The challenges of machine learning on iOS

hartator
4 min readJun 8, 2016

--

I’ve just published an iOS app that heavily uses machine learning. It tries with more or less success to estimate how much calories from just a food picture. It looks something like this:

Final version of the app, sorry for the poor gif quality.

I’ll try to explain in this post the challenges encountered while developing this app.

First, I wanted to use TensorFlow. I had already learnt TensorFlow at the time for another project. It seems the way to go solution people were using. And it was growing fast. Indeed Google backing, for the best or the worst, in addition of poaching the best people in the machine learning open source community had made TensorFlow a no brainer if you want to start a new machine learning project. Unfortunately, TensorFlow still has short coming. Because of its decentralized nature, TensorFlow is 3x or 4x slower than other frameworks and is a bit more hungry for RAM. Both CPU and RAM are scarce resources on an iPhone. Finally, no one seems to have yet managed to make TensorFlow run on iOS.

I’ve decided then to learn Caffe. Caffe is an awesome machine learning framework. It’s developed by a team of searchers from the Berkeley Vision and Learning Center. It also specializes in computer vision using convolutional neural network. That seemed a good fit for this project. Some members of the Caffe community seemed also to have already managed to make some parts of Caffe run on Xcode. It was a promising start. The less promising part was that one of the developers of Caffe has been hired by Google to work TensorFlow. That will make TensorFlow prominent in the future. However, Caffe models and TensorFlow models are pretty similar. I’ve found actually already tools that allow you to convert Caffe models to TensorFlow models with little work involved. A potential transition in the future should be easy.

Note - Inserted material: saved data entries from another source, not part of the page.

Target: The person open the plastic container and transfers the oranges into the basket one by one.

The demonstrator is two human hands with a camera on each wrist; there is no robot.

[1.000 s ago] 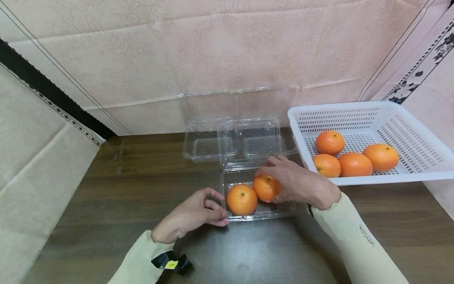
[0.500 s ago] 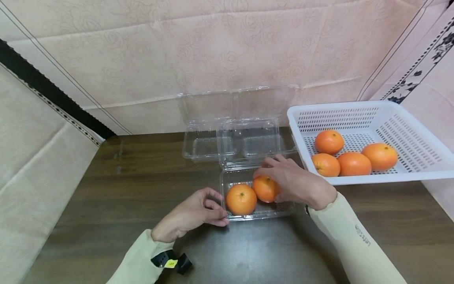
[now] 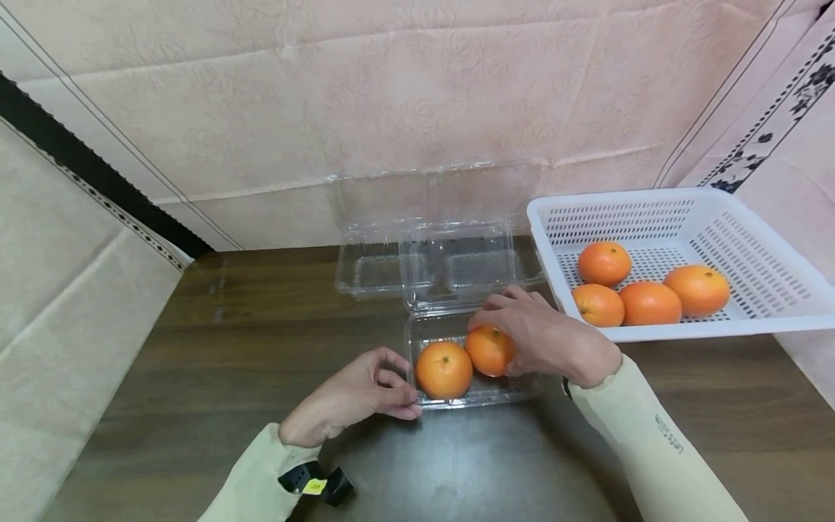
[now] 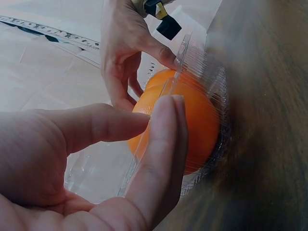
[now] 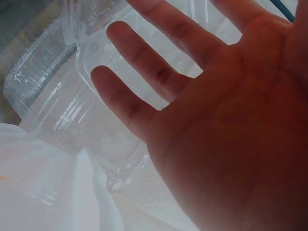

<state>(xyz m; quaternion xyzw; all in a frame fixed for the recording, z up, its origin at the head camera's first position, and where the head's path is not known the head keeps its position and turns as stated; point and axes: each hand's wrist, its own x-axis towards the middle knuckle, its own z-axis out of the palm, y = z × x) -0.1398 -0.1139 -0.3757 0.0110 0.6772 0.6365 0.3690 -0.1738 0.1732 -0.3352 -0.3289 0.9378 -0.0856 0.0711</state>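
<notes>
An open clear plastic clamshell box [image 3: 483, 399] lies on the wooden table with two oranges in its base. My left hand [image 3: 365, 391] pinches the box's near left rim; in the left wrist view, thumb and forefinger [image 4: 161, 139] meet across the clear edge beside the left orange [image 3: 444, 370]. From above and the right, my right hand [image 3: 544, 333] curves its fingers and thumb round the right orange [image 3: 489, 350], which sits against the other one. In the right wrist view the right palm [image 5: 216, 130] and spread fingers show over clear plastic, with that orange out of sight.
More open clear boxes [image 3: 365, 272] stand behind, their lids upright against the cloth-covered wall [image 3: 417, 94]. A white slotted basket [image 3: 770, 319] at the right holds several oranges [image 3: 652, 303]. The brown tabletop [image 3: 248, 348] extends to the left.
</notes>
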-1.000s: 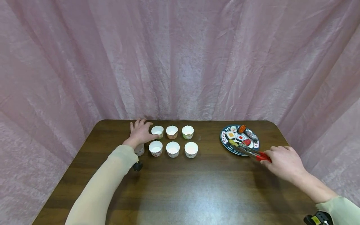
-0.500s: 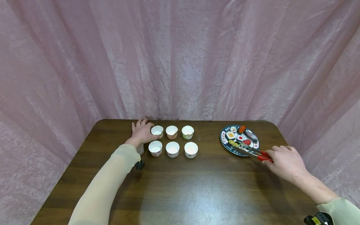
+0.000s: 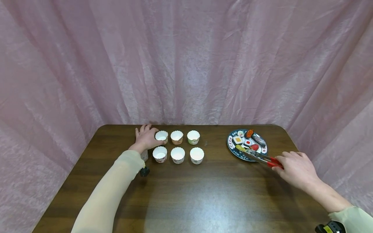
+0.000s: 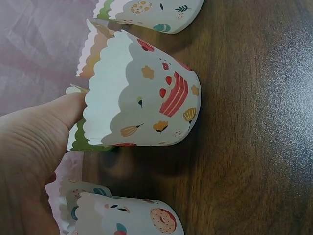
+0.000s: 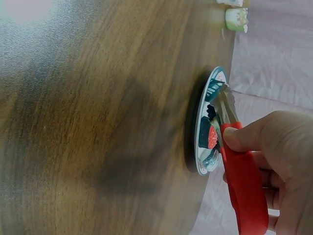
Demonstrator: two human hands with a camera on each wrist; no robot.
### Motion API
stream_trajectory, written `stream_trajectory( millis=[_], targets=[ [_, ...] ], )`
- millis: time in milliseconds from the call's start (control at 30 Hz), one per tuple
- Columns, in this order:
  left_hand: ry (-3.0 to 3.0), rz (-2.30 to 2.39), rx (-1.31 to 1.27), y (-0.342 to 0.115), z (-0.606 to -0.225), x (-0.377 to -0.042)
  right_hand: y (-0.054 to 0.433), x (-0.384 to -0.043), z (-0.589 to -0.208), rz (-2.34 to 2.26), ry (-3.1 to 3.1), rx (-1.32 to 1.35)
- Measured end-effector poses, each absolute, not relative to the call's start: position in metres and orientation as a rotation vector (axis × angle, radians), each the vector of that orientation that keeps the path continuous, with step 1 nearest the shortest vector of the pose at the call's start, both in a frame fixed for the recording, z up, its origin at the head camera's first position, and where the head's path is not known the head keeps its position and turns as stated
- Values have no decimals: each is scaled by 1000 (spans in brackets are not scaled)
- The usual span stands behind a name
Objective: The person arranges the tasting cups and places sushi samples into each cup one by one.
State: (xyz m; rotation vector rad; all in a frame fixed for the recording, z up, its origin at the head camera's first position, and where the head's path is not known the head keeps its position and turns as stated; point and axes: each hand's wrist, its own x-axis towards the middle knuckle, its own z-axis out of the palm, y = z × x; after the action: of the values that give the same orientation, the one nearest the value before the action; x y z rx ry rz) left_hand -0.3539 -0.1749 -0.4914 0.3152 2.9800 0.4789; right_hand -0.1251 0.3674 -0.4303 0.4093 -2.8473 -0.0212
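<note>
My left hand [image 3: 144, 139] reaches to the back row and holds a green-patterned paper baking cup [image 3: 162, 135] between thumb and index finger. In the left wrist view the thumb lies at that cup's rim, partly hidden behind a nearer white paper cup [image 4: 156, 98] with a cake print. My right hand [image 3: 295, 168] grips tongs [image 3: 262, 157] with red handles and metal scalloped tips. The tips reach down over a round plate [image 3: 233, 152], right at a yellow-green food piece [image 3: 240, 148]. Beside them lie a red piece [image 3: 254, 147] and several sushi pieces [image 3: 238, 140].
More paper cups stand in two rows, including an orange-brown one [image 3: 176, 141], a green one [image 3: 193, 141] and white front ones [image 3: 177, 158]. Another cup [image 3: 144, 155] is partly hidden beneath the left wrist. A pink curtain [image 3: 186, 64] hangs behind the wooden table [image 3: 180, 200].
The red tong handles have spread slightly apart, with the right hand a touch farther right. The left hand stays at the same cup, and the whole head view has shifted a little.
</note>
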Motion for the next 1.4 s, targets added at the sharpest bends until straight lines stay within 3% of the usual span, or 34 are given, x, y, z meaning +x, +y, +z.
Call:
stream_trajectory(
  millis=[767,1400],
  targets=[
    [2969,525,315,-172,-483,-345,366,-142,-414,-87,-2557,545],
    [2958,517,292,-171,-485,-348,262,-236,-382,-261,-2402,773]
  ],
)
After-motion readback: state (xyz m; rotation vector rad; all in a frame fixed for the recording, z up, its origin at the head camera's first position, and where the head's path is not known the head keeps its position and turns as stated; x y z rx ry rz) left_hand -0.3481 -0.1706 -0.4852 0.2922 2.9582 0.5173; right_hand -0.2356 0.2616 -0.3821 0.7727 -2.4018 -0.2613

Unfortunately, Caffe wasn’t playing well with Xcode 7.x. Some parts needed to be tweaked. Moreover, on iPhones I have only 1GB of RAM to play with. Some Caffe models inflate up to 1.x GB of Ram when they are running. It seems to also depends on the computation. The computation differs for different pictures. So its memory usage differs as well. It makes some bugs difficult to catch. Plus, when you have just at the limit of the iPhone RAM, some times it will work, some times it won’t. For the actual same picture…Memory usage management is a big issue when you want to make convolutional neural networks run on iOS.

The app technical architecture is still pretty minimal. I’ve been running only 2 models. One for identifying the food. One for giving a scale if the food is greasy or lean. Coupled to average calorie database, a small algorithm is then able to do basic calorie estimation. The model to identify food can identify between 97 different foods. The greasiness/leanness model is still pretty raw. It has only been trained only on around 500 images.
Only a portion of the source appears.